Additionally, O-GlcNAcylation significantly influences CD4+ T-cell differentiation. Specifically, Tregs typically promote tumor progression by releasing inhibitory cytokines that suppress effector cell activity and promote the expansion of other immunosuppressive populations. By contrast, Th17 cells generally exert anti-tumor effects by recruiting effector cells into tumors and producing interferon (IFN)-γ (69). Hedgehog (Hh) signaling, a key developmental regulator, promotes the differentiation and immunosuppressive function of Tregs. Conversely, inhibition of Hh signaling drives Tregs toward a Th17-like phenotype characterized by a pro-inflammatory gene expression profile (Fig. 3) (70). Mechanistically, Hh signaling alters Treg metabolism through the HBP, modulating the O-GlcNAcylation of FoxP3 and STAT3 (Fig. 3) (70). Reduced O-GlcNAcylation decreases FoxP3 stability, thereby weakening Treg-mediated suppression (Fig. 3) (71). Conversely, reduced O-GlcNAcylation of STAT3 upregulates the transcription factor retinoic acid receptor-related orphan receptor γt, enhances its binding to the IL-17 promoter, and promotes IL-17 production, thereby facilitating Th17 differentiation (Fig. 3) (57).

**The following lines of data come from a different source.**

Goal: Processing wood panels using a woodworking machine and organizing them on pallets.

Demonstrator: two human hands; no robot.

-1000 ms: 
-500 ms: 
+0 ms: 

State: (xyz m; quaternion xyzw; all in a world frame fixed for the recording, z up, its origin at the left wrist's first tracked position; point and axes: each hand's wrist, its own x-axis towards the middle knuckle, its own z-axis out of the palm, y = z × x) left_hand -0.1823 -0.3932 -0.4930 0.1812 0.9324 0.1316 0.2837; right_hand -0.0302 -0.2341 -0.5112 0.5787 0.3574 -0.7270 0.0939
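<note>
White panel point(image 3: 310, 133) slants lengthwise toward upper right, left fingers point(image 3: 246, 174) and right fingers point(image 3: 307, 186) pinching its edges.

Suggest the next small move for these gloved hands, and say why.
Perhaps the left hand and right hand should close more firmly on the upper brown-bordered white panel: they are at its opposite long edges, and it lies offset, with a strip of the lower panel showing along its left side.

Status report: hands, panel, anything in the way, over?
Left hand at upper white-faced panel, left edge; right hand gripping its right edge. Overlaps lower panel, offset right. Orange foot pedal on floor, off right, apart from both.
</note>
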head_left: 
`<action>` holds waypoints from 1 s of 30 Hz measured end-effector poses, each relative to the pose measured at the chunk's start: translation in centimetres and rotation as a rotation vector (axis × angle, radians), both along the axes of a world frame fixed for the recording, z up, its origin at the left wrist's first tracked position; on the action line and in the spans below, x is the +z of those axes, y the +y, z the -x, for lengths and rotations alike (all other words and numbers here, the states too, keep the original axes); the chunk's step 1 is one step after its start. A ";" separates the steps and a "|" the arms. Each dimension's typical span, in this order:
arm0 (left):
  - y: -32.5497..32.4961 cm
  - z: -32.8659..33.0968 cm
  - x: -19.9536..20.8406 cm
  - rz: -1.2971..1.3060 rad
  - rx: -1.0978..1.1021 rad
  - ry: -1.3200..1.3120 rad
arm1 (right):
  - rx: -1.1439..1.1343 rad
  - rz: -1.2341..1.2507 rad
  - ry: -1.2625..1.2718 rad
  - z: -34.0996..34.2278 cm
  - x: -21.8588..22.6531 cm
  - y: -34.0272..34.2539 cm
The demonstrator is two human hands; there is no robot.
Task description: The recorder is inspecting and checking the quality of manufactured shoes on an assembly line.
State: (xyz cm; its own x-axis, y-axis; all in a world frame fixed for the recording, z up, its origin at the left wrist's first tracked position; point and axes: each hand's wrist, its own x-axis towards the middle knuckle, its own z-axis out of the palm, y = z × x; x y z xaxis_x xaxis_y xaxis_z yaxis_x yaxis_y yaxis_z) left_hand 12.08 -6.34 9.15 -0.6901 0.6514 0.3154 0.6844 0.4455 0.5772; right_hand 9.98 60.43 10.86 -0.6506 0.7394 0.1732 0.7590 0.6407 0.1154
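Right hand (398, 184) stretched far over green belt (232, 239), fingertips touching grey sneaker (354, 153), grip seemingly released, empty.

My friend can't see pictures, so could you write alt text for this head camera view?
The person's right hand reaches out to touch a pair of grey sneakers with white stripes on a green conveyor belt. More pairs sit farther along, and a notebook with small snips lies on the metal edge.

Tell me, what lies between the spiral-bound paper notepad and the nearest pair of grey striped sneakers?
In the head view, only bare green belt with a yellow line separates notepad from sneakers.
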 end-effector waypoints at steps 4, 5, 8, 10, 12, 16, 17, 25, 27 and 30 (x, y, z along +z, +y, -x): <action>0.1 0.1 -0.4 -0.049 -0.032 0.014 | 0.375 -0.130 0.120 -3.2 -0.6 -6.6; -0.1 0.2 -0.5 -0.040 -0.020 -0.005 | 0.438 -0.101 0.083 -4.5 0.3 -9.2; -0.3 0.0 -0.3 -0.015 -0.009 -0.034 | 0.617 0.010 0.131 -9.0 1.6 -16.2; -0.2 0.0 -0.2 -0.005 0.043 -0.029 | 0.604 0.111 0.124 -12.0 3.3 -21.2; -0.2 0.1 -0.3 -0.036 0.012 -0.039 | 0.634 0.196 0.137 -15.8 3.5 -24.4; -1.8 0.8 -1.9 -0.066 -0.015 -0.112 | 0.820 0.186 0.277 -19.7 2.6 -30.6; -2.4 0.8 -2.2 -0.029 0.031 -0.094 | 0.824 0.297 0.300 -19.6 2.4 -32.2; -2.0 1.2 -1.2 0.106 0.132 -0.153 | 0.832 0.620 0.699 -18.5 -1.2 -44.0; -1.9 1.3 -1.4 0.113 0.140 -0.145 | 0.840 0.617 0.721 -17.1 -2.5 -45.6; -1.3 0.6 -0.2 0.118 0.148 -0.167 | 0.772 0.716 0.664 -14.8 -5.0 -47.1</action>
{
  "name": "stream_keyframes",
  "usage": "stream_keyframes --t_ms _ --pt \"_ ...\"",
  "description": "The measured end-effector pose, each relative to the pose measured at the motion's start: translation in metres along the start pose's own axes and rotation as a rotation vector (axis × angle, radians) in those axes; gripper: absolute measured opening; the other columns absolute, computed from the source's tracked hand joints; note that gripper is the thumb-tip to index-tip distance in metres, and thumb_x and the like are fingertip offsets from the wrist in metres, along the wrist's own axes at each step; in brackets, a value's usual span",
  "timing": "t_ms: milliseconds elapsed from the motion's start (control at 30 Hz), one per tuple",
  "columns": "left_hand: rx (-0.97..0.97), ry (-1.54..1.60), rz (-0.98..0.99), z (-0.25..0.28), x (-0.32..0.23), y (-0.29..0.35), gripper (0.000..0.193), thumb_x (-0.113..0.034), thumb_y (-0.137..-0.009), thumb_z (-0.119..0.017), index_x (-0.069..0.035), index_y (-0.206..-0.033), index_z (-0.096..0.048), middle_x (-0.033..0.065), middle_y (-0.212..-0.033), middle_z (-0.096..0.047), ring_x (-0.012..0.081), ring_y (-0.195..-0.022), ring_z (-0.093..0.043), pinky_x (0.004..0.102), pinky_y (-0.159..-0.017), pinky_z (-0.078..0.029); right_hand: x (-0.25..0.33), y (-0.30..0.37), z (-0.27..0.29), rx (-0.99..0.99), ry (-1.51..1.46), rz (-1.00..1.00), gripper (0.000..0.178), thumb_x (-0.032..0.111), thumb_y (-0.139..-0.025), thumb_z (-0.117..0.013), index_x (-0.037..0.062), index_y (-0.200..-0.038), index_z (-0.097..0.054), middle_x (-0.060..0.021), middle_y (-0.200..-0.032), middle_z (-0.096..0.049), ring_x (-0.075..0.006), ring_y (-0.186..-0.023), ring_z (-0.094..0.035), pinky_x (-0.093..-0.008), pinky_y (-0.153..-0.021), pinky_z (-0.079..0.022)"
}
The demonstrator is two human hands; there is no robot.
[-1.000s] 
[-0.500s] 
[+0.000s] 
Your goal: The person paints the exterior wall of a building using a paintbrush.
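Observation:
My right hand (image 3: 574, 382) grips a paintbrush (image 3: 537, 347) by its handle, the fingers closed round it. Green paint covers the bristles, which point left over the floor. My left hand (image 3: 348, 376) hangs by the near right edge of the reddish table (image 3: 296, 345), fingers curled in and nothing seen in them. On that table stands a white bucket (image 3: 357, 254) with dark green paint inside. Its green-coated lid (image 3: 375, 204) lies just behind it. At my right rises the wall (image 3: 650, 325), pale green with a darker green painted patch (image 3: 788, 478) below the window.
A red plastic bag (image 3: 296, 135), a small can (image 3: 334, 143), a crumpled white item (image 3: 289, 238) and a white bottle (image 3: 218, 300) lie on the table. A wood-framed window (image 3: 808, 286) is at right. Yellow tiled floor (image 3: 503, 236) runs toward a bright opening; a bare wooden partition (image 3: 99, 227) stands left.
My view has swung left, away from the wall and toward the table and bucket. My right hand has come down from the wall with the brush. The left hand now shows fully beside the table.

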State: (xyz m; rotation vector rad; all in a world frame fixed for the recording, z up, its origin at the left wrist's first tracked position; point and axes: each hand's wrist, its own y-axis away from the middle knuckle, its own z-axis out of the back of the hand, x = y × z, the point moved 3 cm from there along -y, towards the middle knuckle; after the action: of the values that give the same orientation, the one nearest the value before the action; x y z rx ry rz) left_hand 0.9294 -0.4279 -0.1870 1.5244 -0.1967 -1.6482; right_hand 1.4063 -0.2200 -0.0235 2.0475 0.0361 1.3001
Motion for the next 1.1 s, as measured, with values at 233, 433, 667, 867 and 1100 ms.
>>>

In addition, O-GlcNAcylation influences the cytotoxic function of NK cells through multiple mechanisms. Specifically, decreased O-GlcNAcylation impairs NK-cell cytotoxicity against cancer cells by reducing the secretion of perforin, granzymes and cytokines (72), while increased O-GlcNAcylation enhances the cytotoxic function of NK cells by upregulating genes associated with cellular adhesion and mobility (Fig. 3) (73).
The development of drug resistance represents a major challenge in oncology and is mediated by multiple mechanisms. Studies have increasingly implicated OGT and O-GlcNAcylation as key drivers of therapeutic resistance across diverse cancer types. Accordingly, the roles of O-GlcNAcylation in cancer drug resistance are summarized in Table I.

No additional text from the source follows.